Teeth : Tırtık. Dişler. Dentes dens. Pütür. Diş çıkarmak. Sevme (yemek). Diş. Sert yüzey (kağıt vb.). Damak zevki.

Ram : Bindirmek. Evcil koyunun erkeği. İstenen herhangi bir rasgele konumuna veri yazılır, rasgele konumundan veri okunur, doğrudan erişimli, genellikle yarıiletken bir bellek türü. rasgele erişimli belleklere yaz-oku bellek de denilmektedir. Doldurmak (silah). Koç (astronomi terimi). Bilişim, biyoloji, veterinerlik alanlarında kullanılır. Vurarak pekiştirmek. Dişilerle çiftleşebilme yeteneğinde olan, kastre edilmemiş, 24 aylıktan büyük koyunun erkeği. Koç. Rasgele erişimli bellek.
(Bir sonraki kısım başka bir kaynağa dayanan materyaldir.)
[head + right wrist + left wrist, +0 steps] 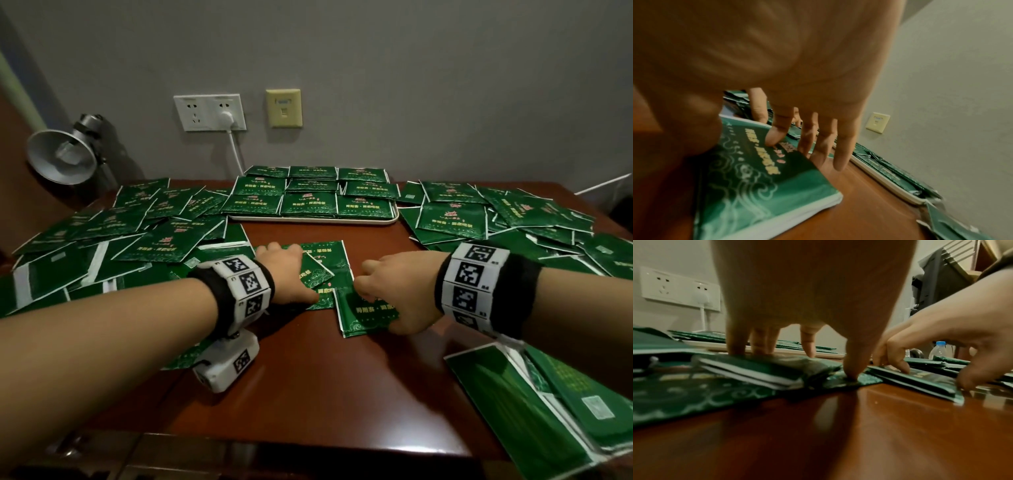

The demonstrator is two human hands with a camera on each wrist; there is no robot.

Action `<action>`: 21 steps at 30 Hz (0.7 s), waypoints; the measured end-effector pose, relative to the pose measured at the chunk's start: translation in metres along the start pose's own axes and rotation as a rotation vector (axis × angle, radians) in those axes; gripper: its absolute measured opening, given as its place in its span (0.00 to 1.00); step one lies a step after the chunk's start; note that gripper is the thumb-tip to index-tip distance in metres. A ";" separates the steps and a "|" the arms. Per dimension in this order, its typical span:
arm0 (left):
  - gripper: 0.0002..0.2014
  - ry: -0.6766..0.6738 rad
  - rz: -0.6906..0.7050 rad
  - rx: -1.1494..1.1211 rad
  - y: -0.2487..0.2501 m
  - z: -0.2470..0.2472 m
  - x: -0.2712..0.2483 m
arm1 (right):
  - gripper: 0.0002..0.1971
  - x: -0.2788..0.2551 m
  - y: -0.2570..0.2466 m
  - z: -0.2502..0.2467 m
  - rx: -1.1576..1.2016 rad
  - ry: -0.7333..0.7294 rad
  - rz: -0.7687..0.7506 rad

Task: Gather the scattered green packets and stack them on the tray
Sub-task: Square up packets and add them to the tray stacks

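Both hands gathering loose green packets (322, 260) mid-table before the part-filled tray (308, 219): left hand (284, 270) pressing with straight, spread fingers, right hand (394, 291) pinching a small stack (366, 315); square edges before lifting.

Glossy red-brown counter (308, 383) strewn with green packets

A white tray (310, 219) sits at the far edge, packets in rows on it; loose packets (113, 236) heap at left, more packets (496, 219) at right, a few (368, 313) at centre.
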State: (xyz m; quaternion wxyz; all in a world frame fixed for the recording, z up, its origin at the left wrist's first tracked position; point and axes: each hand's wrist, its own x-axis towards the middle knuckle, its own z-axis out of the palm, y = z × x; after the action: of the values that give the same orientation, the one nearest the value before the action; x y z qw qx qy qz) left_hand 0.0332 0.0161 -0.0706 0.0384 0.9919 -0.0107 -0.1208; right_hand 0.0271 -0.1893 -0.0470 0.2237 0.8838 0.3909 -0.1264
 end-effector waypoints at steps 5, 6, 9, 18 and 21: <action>0.22 0.065 0.060 0.058 -0.001 -0.003 0.005 | 0.33 0.004 -0.004 -0.003 -0.090 -0.054 -0.042; 0.21 0.070 0.071 0.054 -0.001 -0.003 0.005 | 0.34 0.005 -0.004 -0.004 -0.101 -0.059 -0.046; 0.19 0.056 0.095 0.044 -0.003 -0.002 0.006 | 0.32 0.006 -0.002 -0.003 -0.094 -0.037 -0.039; 0.17 0.179 0.227 0.001 -0.019 -0.040 0.029 | 0.22 0.000 0.043 -0.010 0.059 0.076 0.132; 0.17 0.228 0.275 0.048 -0.019 -0.060 0.046 | 0.22 0.007 0.074 -0.022 0.067 0.125 0.206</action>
State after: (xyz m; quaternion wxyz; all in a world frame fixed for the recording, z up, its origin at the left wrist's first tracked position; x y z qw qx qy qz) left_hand 0.0927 0.0376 -0.0253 0.0316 0.9890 -0.1446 -0.0010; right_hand 0.0883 -0.2178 -0.0090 0.1811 0.9325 0.3066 -0.0603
Hoof : Tekmelemek. Toynaklı olan memelilerin parmaklarının uç bölgesinde, ön tarafını korumaya yarayan boynuz maddesinden yapılmış kısım. Yol tepmek. Toynaklı hayvan. Sağ. Toynak. Ayak. Tepmek. Dans etmek.

 

Cam : Buruncuk. Kendi ekseni çevresinde dönen bir dingilin, çeşitli düzeneklere belirli zaman aralıklarıyla devinim veren çıkıntıları. Mil dirseği. Alıcı ile göstericilerde filmin aralı devinimini sağlayan tırnaklara gerekli devinim biçimini veren, çapraşık bir devinimi sağlayabilecek biçimde yapılmış, özeğinden geçmeyen bir eksene bağlı madenden parça. Armutçuk. Aşık. Eksantrik. Bilgisayar destekli imalat. Ek. Kam.

Toenail synonyms : ingrown toenail, finger nail, toenails, pawl, nail, pronging, fingernail, force, cams, toe nail, drive, fingernails, quotation marks, onyxis, prongs, toe.